Havering Town Hall (Credit: LDRS)

Havering Council facing dire financial challenges despite being “well governed” and “low-cost” shows the need for funding reform, its leader says.

(Written by Local Democracy Reporter, Sebastian Mann)

The central government carried out a lengthy review of the council’s finances and structure last year, after it applied for a £53million loan.

The Chartered Institute of Public Finance and Accountancy (CIPFA)’s findings, published last week, identified “no deficiencies” in the council’s financial management.

Reserves, however, are low compared to other boroughs, the CIPFA said. The earmarked general fund sits at £35.4m, with £10.1m in general reserves.

It also advised the council to “immediately” enter a dialogue with the central government to seek better funding.

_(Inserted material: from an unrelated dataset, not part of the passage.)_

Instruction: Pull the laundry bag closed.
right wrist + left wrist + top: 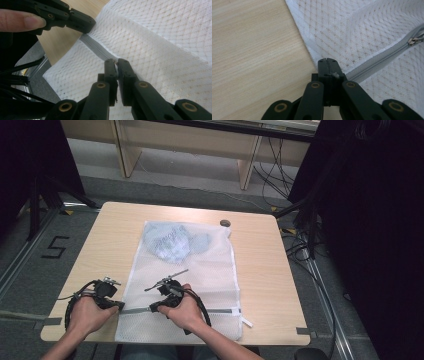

Council leader Ray Morgon said: “We have said all along that we are not in this position because of poor financial management, bad decisions or irresponsible investments. This CIPFA review only goes further to confirm that.

“The report once again highlights the severe financial pressures faced by the council. The rapidly increasing costs in social care and homelessness, coupled with years of reduced funding from the government, have forced us to seek another government loan.”

The £53m was needed to cover an overspend of £21m in 2023/24 and a projected shortfall of £32.5m in 2024/25. It was granted last February.

Despite making a total of £79m in cuts over the past seven years, Havering was forced to borrow an extra £70m last month. That eight-figure sum includes the £32.5m from last year.

The CIPFA said in its report, published by the Ministry of Housing, Communities and Local Government (MHCLG), that current forecasts showed the council “will not be able to set a balanced budget in future years” and would need to borrow more.

Cllr Morgon added: “We will continue to lobby for change in how we are funded to accurately reflect our rapidly changing population and needs, and we remain committed to delivering high-quality services to our residents and will continue to work diligently to address these financial challenges.”

As of 31st March 2024, Havering was in debt by around £137m. That figure preceded the extra £70m borrowed this year.

Though the debt will reduce as the council pays the loans back, the CIPFA indicates it will climb back to around £112m in 50 years’ time.

The review noted the council’s “ambitious” plan to build more housing in the borough. However, the town hall “should review” whether it was “appropriate” that the sole director of Mercury Land Holdings, a development company wholly owned by Havering, was chief executive Andrew Blake-Herbert in case of conflicts of interest.

Havering was also told to increase its investments in preventive services to prevent children relying on expensive care, which it says it will.

The CIPFA said the current financial pressures on the council were leading to children “unnecessarily entering the expensive care system and worse experiences and outcomes for children and families”.

The council says its next step is to undertake a formal review against the CIPFA financial management code, which offers guidance for “sustainable” administration.